# Retaliatory strikes!



## dav0 (Feb 7, 2011)

some flak:

0310 2640 0000 6274 2856

0310 2640 0000 6274 2832

0310 2640 0000 6274 2849

0310 2640 0000 6274 2825


----------



## Batista30 (Sep 13, 2010)

Gee, I wonder who it could be? :biglaugh:


----------



## dav0 (Feb 7, 2011)

Batista30 said:


> Gee, I wonder who it could be? :biglaugh:


YOu be QuiEt!:suspicious:

Unless you want some more smackdown!


----------



## dav0 (Feb 7, 2011)

Batista30 said:


> Gee, I wonder who it could be? :biglaugh:


BTW got one more to send, but need to find a big box!


----------



## Batista30 (Sep 13, 2010)

dav0 said:


> BTW got one more to send, but need to find a big box!


Why, you plan on sending yourself and ......:mrgreen: (I shall not go there...)


----------



## dav0 (Feb 7, 2011)

Batista30 said:


> Why, you plan on sending yourself and ......:mrgreen: (I shall not go there...)
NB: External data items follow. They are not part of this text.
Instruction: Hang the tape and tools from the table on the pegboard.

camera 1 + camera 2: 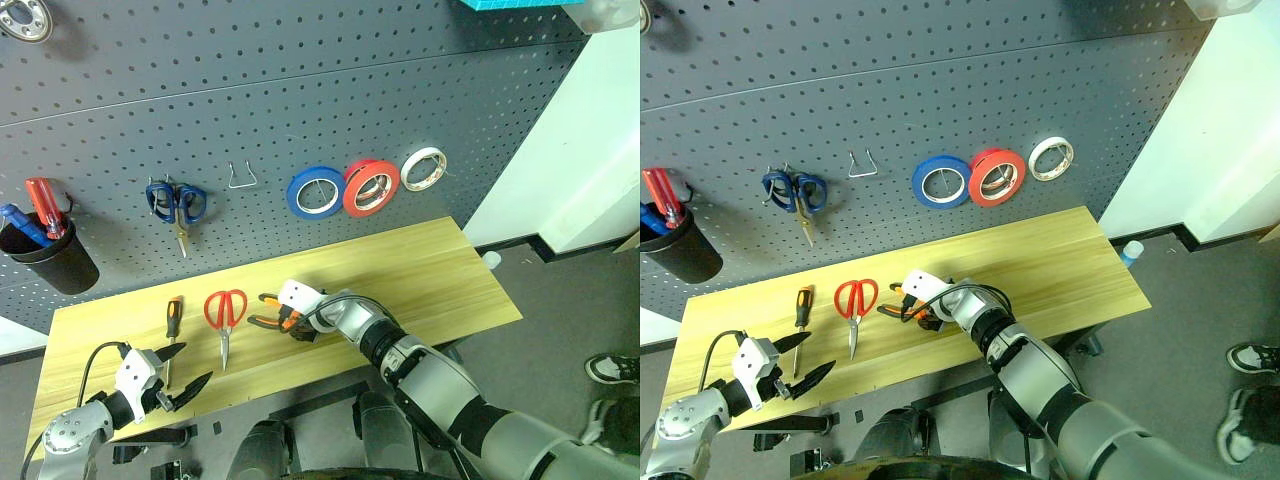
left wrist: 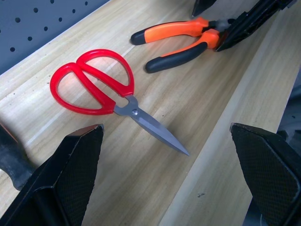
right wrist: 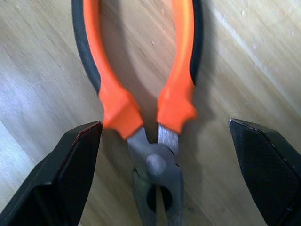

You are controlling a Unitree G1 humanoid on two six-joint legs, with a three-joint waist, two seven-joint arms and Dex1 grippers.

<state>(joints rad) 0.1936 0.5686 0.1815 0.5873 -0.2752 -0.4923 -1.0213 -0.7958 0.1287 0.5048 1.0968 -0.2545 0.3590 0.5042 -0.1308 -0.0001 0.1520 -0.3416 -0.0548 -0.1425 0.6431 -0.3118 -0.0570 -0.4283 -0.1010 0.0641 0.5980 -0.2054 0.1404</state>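
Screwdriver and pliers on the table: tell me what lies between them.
The red-handled scissors lie between the screwdriver and the pliers, flat on the table, seen in the left eye view.

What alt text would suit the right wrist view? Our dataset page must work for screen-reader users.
Orange-and-black pliers lie flat on the light wooden table, seen close from above, steel head nearest the camera. The right claw is open, one black finger on each side of the pliers' joint, not touching them.
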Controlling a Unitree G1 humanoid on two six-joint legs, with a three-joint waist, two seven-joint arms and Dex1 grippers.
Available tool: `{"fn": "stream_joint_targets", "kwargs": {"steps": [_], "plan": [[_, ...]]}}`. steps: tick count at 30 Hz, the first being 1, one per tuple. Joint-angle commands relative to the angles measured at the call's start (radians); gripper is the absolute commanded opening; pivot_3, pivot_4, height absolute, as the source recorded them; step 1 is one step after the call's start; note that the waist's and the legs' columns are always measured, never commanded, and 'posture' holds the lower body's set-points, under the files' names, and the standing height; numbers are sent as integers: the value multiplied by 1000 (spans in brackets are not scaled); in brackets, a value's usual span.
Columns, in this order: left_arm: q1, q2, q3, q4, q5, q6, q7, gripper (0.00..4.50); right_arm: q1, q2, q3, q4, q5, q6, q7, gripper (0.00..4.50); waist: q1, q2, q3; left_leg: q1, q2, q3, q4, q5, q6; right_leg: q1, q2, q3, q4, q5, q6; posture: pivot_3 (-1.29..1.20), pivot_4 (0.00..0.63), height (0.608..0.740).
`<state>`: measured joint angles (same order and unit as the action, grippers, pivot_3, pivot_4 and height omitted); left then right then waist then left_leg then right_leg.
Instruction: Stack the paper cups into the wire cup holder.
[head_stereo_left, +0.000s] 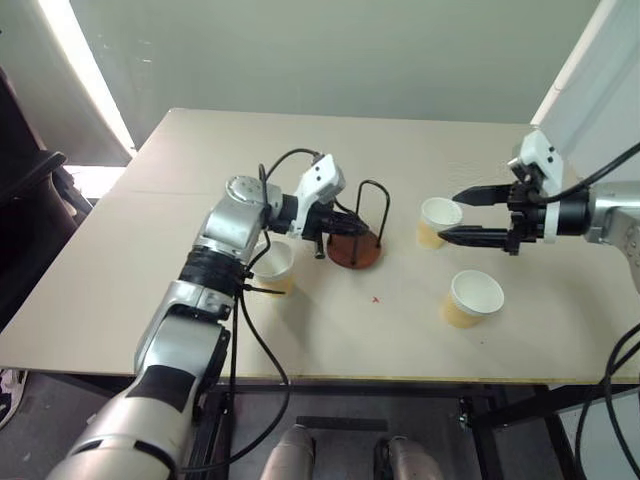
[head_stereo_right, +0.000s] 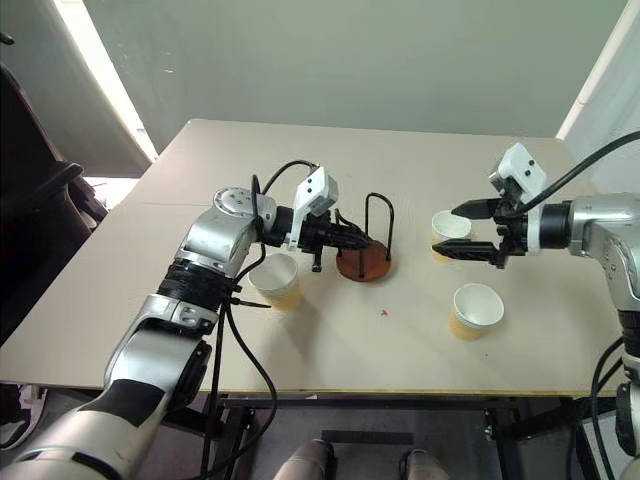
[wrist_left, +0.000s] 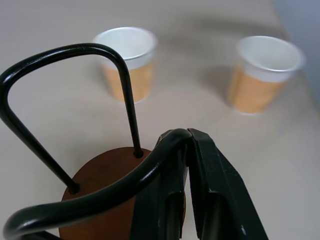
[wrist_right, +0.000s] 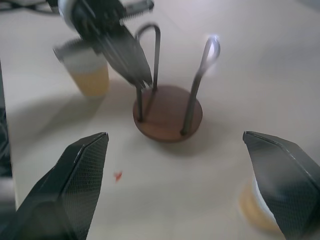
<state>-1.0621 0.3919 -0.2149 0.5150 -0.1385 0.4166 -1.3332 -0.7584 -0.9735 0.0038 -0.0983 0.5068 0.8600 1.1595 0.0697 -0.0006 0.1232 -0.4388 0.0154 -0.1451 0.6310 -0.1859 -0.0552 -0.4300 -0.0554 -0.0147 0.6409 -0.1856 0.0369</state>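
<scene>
Beige bench (head_stereo_left: 150, 240): reddish-brown wooden-disc wire cup holder (head_stereo_left: 355, 245) empty, one black hoop clenched in left pincer (head_stereo_left: 335, 226). Three tan paper cups (head_stereo_left: 475, 297) unstacked, nearest beside wide-open right pincer (head_stereo_left: 455, 215). All stacking remains.

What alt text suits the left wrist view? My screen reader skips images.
The left tool is shut on a wire hoop of the wire cup holder, above its wooden base. Two paper cups stand upright on the table beyond.
</scene>
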Motion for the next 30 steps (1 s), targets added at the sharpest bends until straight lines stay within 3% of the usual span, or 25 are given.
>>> {"fn": "stream_joint_targets", "kwargs": {"steps": [1,10,18,30], "plan": [[18,31,-32,-104,-25,13,-84,28,23,-67,-81,-86,52,23,29,4500,0,0,0,0,0,1,0,0,0,0,0,1,0,0,1,0,150,740],[23,67,-77,-176,-49,21,-180,28,67,-123,-136,-149,112,68,8,4500,-2,0,0,2,-3,9,3,-1,8,3,2,18,-7,-1,10,0,150,740],[19,7,-95,-143,-51,11,-180,28,99,-125,-164,-193,150,91,-33,4500,-2,0,0,-1,-4,12,9,-5,16,3,-1,22,-13,5,20,0,150,740],[2,-36,-139,-60,-9,-106,-199,28,184,-193,-217,-244,193,101,-17,4500,-2,0,0,-1,-3,15,16,-11,21,3,-1,27,-14,6,24,0,150,740]]}}
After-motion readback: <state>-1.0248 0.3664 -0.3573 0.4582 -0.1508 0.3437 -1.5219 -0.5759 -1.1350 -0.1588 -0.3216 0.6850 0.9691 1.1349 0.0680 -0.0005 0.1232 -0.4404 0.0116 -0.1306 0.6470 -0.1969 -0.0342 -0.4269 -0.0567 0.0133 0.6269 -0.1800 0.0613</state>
Dude, Ray may be watching, don't give him any ideas! :fear:

Too late prolly', guess all the local BOTL should be wary of big boxes taped from the inside!


----------



## dav0 (Feb 7, 2011)

Batista30 said:


> Why, you plan on sending yourself and ......:mrgreen: (I shall not go there...)


Oh wait, now I get it, that would require a big "cake" shaped box.


----------



## Rock31 (Sep 30, 2010)

dav0 is a bomb machine LMAO!

I hope you enjoy The Face, that Party Culebra is going down at the next JR mini herf!


----------



## dav0 (Feb 7, 2011)

Rock31 said:


> dav0 is a bomb machine LMAO!
> 
> I hope you enjoy The Face, that Party Culebra is going down at the next JR mini herf!


Cool, I'll bring that Monster (Jim gave me one also)!

I think sharing these things is as much fun as herfin' em.

You gotta smoke all three at once though.


----------



## Batista30 (Sep 13, 2010)

dav0 said:


> Cool, I'll bring that Monster (Jim gave me one also)!
> 
> I think sharing these things is as much fun as herfin' em.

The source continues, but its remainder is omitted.